Navego por las tripas de Madrid. Un pasajero entra en el vagón leyendo un periódico de tirada nacional, en papel, - no gratuito - y lo miro con una mezcla de agradecimiento y admiración. Me fijo bien en lo que lee. No está ojeando las páginas deportivas, está centrado en las noticias internacionales. Alzo la vista del papel impreso y me detengo en él: es un hombre cercano a los cincuenta años, de complexión normal. No llamaría la atención entre la multitud. Tiene el cabello canoso y una barba bien recortada. Viste pantalón vaquero y un chubasquero discreto, de color azul y, sin embargo, por unos minutos se ha convertido en un ser excepcional en este nuevo mundo en el que en el metro se ven películas, vídeos de Tik Tok y mensajes de WhatsApp; en esta realidad distópica en la que primero nos regalaron las noticias, luego nos las tradujeron a través del púlpito de Internet para, finalmente, volvernos a cobrar por una versión más o menos fiable de la realidad.
Ya no es habitual sentir el aleteo de las páginas del periódico en las mañanas crepusculares de los cafés. Ya casi nadie dedica tiempo a leer y a reflexionar. Se prefieren los noticieros exprés con sesgos claros. La realidad versionada con la conclusión que hay que sacar de ella. En este mundo no hay tiempo para andar pensando por uno mismo, eso son cosas que deberían hacer otros; esos que tienen suficiente conocimiento, los politólogos televisivos, los “expertos” que nadie sabe dónde consiguieron el incuestionable certificado de “sabio” en la materia.

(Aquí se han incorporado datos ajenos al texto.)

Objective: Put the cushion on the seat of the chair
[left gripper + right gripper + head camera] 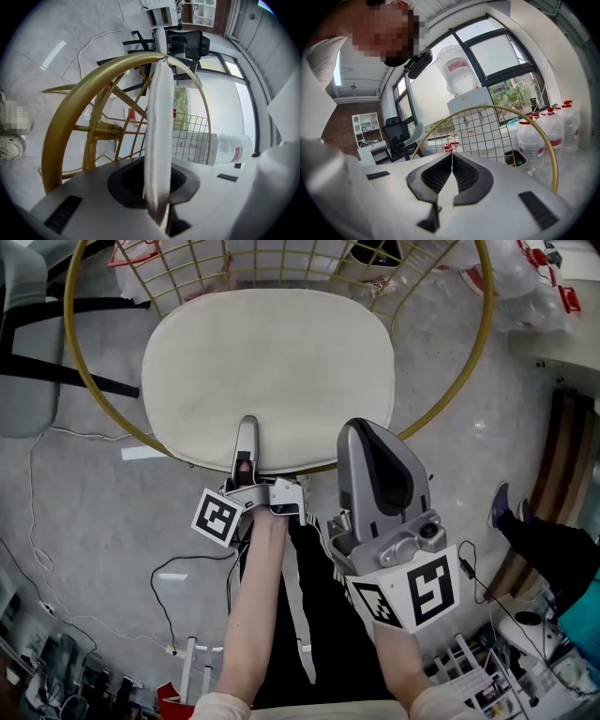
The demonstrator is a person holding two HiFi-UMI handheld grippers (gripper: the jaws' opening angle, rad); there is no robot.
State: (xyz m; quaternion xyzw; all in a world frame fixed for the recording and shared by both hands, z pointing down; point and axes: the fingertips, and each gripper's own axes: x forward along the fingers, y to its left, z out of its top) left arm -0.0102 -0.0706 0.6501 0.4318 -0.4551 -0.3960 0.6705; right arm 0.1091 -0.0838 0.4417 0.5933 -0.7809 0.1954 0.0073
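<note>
The cream cushion (267,371) lies flat inside the round gold chair frame (487,315), over its seat. My left gripper (246,432) is shut on the cushion's near edge. In the left gripper view that edge is a white band (157,122) standing between the jaws, with the gold rim (79,89) beyond. My right gripper (361,432) hangs to the right of the left one, above the near rim and clear of the cushion. Its jaws (451,161) meet with nothing between them, and the chair's wire back (487,126) shows ahead.
Large water bottles (534,140) and a water dispenser (459,79) stand behind the chair. A grey chair (23,334) sits at the left. Cables (187,568) trail over the floor near my legs. Another person's leg and shoes (511,507) are at the right.
</note>
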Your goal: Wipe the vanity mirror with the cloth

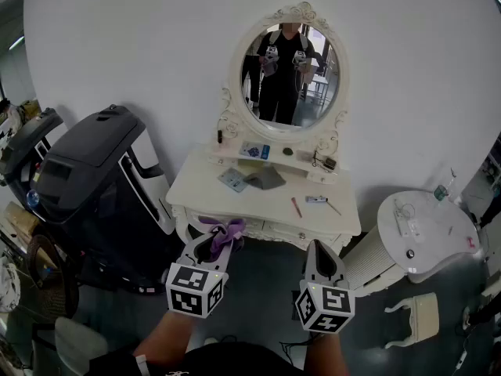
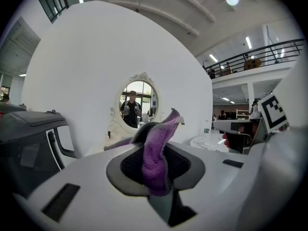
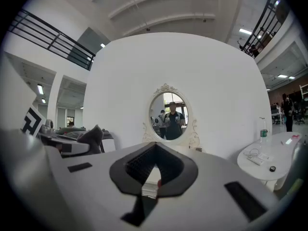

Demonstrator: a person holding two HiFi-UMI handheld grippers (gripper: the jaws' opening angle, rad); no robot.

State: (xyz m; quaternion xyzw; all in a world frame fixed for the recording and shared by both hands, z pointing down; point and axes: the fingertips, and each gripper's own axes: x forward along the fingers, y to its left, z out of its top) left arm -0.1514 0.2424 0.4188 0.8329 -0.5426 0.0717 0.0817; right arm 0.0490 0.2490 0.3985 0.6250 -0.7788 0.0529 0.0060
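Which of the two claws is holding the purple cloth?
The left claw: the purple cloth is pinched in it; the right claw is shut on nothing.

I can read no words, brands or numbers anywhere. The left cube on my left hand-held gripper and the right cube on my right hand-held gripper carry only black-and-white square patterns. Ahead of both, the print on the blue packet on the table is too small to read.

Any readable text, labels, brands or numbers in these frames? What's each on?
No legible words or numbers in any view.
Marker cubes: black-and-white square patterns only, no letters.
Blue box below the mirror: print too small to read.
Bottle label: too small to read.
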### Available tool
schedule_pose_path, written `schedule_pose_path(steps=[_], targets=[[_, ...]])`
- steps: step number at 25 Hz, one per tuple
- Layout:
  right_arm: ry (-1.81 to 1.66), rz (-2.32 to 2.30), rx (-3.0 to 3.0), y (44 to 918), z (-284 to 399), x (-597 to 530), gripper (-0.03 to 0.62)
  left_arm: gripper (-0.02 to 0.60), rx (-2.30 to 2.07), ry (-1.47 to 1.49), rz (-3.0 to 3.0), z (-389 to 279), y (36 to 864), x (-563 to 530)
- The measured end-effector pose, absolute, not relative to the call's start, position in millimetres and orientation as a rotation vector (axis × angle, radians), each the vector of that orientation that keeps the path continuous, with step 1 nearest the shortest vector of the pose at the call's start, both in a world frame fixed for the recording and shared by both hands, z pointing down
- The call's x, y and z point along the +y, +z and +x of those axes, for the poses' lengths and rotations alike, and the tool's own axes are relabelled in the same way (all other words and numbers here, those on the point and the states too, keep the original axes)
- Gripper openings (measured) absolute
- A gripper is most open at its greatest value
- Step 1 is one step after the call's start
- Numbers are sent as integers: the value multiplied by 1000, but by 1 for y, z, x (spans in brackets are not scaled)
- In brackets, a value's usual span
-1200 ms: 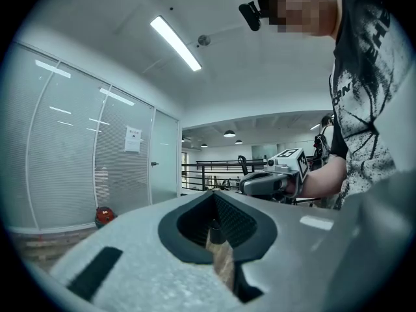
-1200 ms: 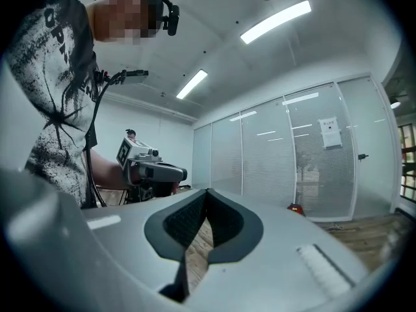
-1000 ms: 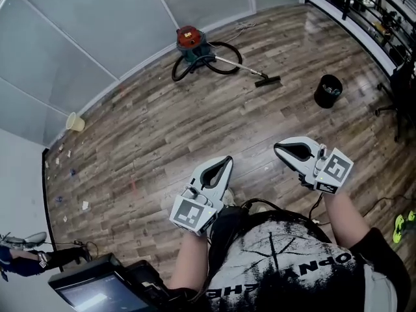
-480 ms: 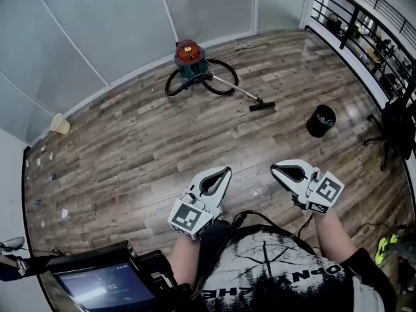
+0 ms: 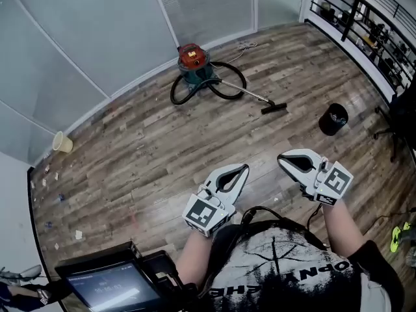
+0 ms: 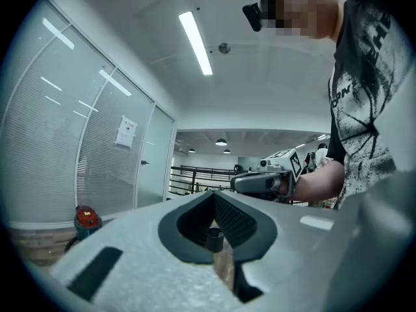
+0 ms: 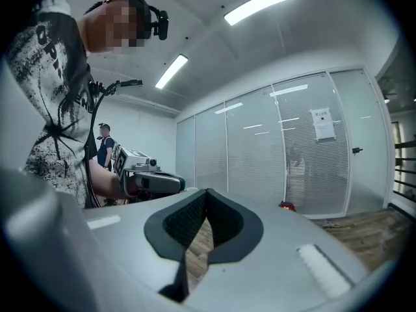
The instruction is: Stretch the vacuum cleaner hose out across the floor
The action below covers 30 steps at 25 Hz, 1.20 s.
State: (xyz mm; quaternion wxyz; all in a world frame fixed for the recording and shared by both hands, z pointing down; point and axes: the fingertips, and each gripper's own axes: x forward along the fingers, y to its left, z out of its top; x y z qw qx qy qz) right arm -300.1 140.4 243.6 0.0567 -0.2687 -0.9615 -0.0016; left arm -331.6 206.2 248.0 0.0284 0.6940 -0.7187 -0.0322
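A red-and-teal canister vacuum cleaner (image 5: 194, 62) stands on the wood floor by the far glass wall. Its black hose (image 5: 214, 86) lies coiled in loops beside it, and a metal wand runs right to the black floor nozzle (image 5: 273, 108). My left gripper (image 5: 244, 169) and right gripper (image 5: 281, 156) are held at waist height, far from the vacuum, both shut and empty. In the left gripper view the vacuum (image 6: 85, 218) shows small at the lower left; in the right gripper view the vacuum (image 7: 286, 206) peeks over the jaws.
A black bin (image 5: 333, 119) stands to the right of the nozzle. A black railing (image 5: 364, 28) runs along the right side. A beige cup (image 5: 62, 142) and small litter lie by the left wall. A screen on a stand (image 5: 110, 286) is at my lower left.
The head view has shifted a little, so the vacuum sits slightly nearer and more to the right. Both grippers stay shut, held in front of my waist.
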Motion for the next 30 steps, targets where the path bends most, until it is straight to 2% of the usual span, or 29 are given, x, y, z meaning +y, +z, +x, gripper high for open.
schedule_pose_path(steps=[16, 23, 30], targets=[[17, -747, -2894, 266, -424, 128, 8, 0, -2107, -130, 2138, -447, 284, 192], [62, -896, -2836, 275, -499, 87, 8, 0, -2154, -102, 2025, -503, 288, 145], [108, -1126, -2783, 262, -595, 39, 8, 0, -2345, -78, 1903, -597, 264, 97]])
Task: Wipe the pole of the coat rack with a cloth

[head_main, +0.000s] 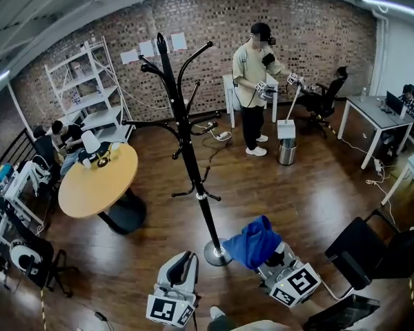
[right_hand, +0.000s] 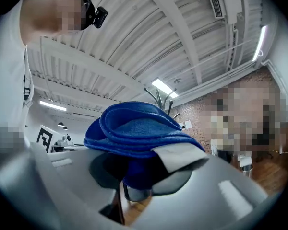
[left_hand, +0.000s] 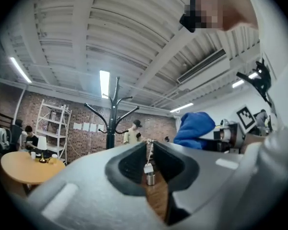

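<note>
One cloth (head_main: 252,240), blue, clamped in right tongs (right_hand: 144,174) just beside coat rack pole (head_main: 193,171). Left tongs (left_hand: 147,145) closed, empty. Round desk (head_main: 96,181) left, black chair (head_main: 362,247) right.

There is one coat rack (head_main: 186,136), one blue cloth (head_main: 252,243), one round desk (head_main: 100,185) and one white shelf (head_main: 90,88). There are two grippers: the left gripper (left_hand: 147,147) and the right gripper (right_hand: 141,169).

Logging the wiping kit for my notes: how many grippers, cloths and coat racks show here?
Grippers: 2, left gripper and right gripper
Cloths: 1, blue cloth
Coat racks: 1, coat rack
Total: 4
</note>
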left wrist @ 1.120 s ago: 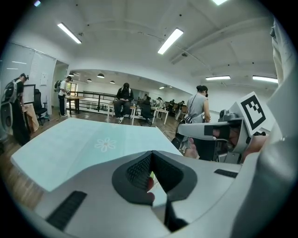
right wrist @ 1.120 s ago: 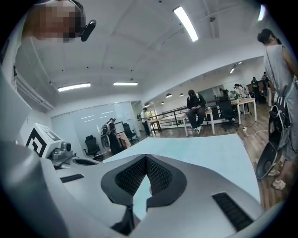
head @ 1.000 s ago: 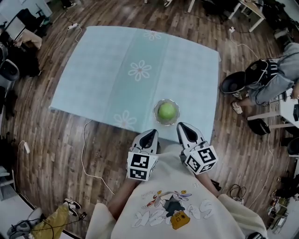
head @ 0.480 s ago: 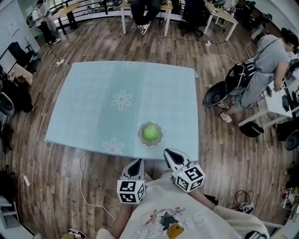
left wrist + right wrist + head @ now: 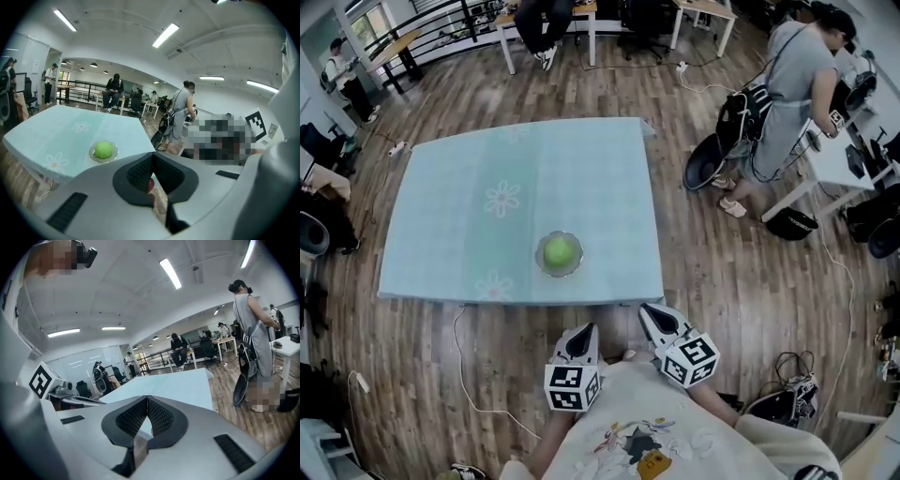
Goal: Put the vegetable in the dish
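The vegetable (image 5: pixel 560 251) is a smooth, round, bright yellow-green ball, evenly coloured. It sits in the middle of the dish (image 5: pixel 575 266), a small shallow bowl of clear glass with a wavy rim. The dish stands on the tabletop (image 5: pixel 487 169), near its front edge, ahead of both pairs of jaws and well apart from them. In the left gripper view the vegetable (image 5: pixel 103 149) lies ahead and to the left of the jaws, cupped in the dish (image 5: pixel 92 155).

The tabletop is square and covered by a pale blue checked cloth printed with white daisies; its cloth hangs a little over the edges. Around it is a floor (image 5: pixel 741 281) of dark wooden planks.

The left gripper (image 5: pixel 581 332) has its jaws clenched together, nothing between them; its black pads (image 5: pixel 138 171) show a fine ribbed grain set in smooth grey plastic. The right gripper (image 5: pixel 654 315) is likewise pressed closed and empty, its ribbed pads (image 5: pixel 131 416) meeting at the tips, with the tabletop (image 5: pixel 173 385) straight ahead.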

Si, navego las tripas del metro y observo al único pasajero que lee un periódico de pago, de tirada nacional, y siento mucha nostalgia - quién sabe si por la edad - de otro tiempo, el mío, aquel en el que se construyó mi conciencia y mi vida. Aquel en el que el periodismo era una profesión seria y fiable que merecían el pago estipulado por sus noticias volátiles, impresas en papel, honestas, éticas y contrastadas.